Director Jeremy Herrin breaks with custom by casting two actors to play Tom, a character who we take to be based on Williams himself, at different ages. Paul Hilton is the older version, narrating the play as he looks back on his family life with perhaps faltering memory, torn between feelings of relief and guilt for his escape. Tom Glynn-Carney is the rebellious Tom in his early 20s, suffocated by natural affection and his duty as the breadwinner, while finding nightly refuge in trips to the movies and longing to become a poet. This separation of the character enhances a sense of distance between past and present, without obscuring the writer’s essential point that none of us can ever break free completely from our roots.

Amy Adams is a memorable Amanda, defiantly proud and still sprightly as she dons a ball gown, saved from her glory days as a Southern belle, in readiness for the arrival of a now rare gentleman caller. “I know all about the tyranny of women” she declares and, showing no trace of malevolence, she becomes a monster, crossing the line between caring for her offspring and controlling them. Amanda refuses to let go of the past, recalling that she once attracted 17 gentleman callers in a single day, thereby demeaning her daughter who has none in any normal day. Adams brings out the strength and the sadness of a woman who is in denial about  the present and deluded about her children’s futures, specifically the prospects of marrying off crippled and introverted Laura and keeping restless Tom on his leash.

Lizzie Annis is a childlike 24-year-old Laura, her shyness reinforced by her mother’s domination. She is overwhelmed by the gentleman caller, Tom’s work friend Jim O’Connor (a smooth talking Victor Alli). Their scene together, taking place during a power failure, should be pivotal, but it feels slightly overlong and laboured in this production.

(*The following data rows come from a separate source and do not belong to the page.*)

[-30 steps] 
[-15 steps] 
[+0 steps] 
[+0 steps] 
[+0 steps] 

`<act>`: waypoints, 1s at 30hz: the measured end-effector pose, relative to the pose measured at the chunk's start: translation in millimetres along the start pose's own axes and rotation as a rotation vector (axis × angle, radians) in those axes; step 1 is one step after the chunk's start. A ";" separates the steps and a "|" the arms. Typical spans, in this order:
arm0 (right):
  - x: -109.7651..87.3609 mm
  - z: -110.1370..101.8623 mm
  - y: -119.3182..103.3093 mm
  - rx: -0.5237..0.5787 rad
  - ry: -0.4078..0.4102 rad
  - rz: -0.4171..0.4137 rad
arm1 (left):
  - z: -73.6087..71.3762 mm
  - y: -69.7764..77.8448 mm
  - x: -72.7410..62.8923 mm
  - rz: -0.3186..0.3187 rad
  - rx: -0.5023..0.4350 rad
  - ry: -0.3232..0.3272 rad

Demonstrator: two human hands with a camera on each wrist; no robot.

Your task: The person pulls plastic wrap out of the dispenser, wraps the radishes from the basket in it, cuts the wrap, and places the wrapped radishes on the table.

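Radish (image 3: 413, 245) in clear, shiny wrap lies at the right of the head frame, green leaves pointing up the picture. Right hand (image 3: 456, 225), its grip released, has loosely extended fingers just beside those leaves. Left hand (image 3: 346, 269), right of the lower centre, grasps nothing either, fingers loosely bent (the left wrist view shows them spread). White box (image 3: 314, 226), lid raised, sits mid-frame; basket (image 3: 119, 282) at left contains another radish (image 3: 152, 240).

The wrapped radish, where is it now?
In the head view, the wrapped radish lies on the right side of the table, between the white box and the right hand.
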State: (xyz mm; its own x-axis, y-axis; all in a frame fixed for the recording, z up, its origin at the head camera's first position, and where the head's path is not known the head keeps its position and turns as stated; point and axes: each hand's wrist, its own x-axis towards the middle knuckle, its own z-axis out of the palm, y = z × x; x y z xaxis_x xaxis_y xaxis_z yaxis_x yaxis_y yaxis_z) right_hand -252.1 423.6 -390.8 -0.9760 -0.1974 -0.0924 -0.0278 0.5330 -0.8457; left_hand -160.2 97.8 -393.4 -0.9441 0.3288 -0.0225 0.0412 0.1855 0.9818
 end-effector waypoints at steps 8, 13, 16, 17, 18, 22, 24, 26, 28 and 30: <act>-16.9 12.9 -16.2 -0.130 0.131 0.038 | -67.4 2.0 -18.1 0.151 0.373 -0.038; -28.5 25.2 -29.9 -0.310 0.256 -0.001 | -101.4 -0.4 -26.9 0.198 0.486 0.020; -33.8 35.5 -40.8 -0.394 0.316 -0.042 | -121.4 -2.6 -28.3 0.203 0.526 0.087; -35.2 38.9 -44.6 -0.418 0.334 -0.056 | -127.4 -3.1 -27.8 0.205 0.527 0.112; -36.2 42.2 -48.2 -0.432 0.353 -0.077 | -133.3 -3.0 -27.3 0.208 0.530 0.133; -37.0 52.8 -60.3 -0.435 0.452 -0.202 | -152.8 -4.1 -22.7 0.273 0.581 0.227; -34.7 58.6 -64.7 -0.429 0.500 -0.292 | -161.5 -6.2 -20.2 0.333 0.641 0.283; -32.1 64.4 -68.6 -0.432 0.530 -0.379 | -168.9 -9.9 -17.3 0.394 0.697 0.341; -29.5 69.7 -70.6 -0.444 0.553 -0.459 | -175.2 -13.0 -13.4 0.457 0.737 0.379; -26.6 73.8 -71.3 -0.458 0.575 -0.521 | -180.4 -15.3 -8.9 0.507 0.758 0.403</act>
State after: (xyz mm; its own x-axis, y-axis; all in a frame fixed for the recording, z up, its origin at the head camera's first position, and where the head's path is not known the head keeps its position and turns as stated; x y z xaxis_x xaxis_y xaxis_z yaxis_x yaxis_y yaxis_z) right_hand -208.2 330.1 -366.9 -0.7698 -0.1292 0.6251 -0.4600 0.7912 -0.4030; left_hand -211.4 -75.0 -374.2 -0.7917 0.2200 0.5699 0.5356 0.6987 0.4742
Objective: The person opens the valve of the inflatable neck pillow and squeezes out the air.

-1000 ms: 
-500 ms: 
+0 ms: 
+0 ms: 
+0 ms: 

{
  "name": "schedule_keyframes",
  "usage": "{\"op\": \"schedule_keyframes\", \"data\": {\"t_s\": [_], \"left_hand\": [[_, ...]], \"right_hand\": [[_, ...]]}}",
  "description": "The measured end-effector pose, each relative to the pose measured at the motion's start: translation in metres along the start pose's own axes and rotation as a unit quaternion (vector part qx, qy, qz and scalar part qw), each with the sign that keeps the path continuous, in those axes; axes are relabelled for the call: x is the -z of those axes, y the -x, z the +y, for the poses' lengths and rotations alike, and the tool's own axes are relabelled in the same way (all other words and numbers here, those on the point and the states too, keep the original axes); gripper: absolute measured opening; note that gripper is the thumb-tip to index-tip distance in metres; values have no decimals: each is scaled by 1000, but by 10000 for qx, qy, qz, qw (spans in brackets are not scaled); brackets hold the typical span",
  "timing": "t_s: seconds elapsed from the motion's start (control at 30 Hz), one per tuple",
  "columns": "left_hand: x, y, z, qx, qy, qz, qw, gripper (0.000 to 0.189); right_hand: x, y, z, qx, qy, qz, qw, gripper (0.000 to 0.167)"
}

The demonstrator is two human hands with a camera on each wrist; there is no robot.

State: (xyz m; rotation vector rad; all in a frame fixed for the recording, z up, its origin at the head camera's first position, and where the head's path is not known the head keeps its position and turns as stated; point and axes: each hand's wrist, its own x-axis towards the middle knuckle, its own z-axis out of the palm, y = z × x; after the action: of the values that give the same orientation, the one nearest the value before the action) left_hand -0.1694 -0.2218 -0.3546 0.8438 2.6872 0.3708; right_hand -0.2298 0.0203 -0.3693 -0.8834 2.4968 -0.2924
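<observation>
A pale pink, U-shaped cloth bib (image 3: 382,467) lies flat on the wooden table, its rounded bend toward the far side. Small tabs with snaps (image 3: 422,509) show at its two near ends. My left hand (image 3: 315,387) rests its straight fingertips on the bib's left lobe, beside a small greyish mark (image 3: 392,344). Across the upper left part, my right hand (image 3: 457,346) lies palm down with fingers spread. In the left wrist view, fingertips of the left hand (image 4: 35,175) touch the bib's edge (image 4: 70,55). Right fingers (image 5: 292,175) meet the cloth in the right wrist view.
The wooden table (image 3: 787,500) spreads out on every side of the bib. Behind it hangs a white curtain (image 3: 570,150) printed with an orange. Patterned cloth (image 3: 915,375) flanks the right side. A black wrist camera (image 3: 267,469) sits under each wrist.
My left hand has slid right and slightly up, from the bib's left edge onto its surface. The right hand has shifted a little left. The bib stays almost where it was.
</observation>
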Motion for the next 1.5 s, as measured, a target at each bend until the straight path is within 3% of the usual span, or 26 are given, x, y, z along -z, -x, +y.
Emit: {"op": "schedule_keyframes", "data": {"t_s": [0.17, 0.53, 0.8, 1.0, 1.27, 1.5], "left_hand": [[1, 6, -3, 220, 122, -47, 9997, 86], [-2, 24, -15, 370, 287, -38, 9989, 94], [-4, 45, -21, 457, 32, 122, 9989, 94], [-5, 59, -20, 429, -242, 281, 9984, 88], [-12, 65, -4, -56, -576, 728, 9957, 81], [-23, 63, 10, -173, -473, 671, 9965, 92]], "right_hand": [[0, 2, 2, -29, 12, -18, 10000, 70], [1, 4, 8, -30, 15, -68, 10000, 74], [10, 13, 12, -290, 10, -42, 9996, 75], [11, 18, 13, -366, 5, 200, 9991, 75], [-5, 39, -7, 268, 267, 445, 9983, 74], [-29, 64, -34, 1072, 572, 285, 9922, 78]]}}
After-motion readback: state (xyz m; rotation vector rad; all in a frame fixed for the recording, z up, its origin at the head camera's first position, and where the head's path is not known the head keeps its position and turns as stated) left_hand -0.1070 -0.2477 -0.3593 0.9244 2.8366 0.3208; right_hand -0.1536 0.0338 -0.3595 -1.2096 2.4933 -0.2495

Laura’s treasured glass menagerie becomes Williams’ metaphors for family and illusion, both of them fragile and inanimate. It gains prominence in Vicki Mortimer’s set design of the Wingfield’s shabby St Louis apartment; unfortunately, the writer’s direction that a memory play should be dimly lit is at times taken a little too literally by lighting designer Paule Constable.

A reflective and melancholy piece, The Glass Menagerie has no fireworks and contains none of the salacious themes that would become a Williams trademark in his later masterpieces. Herrin’s unspectacular yet beautifully acted revival captures the play’s tone fittingly throughout and its status as a classic of American theatre remains undiminished.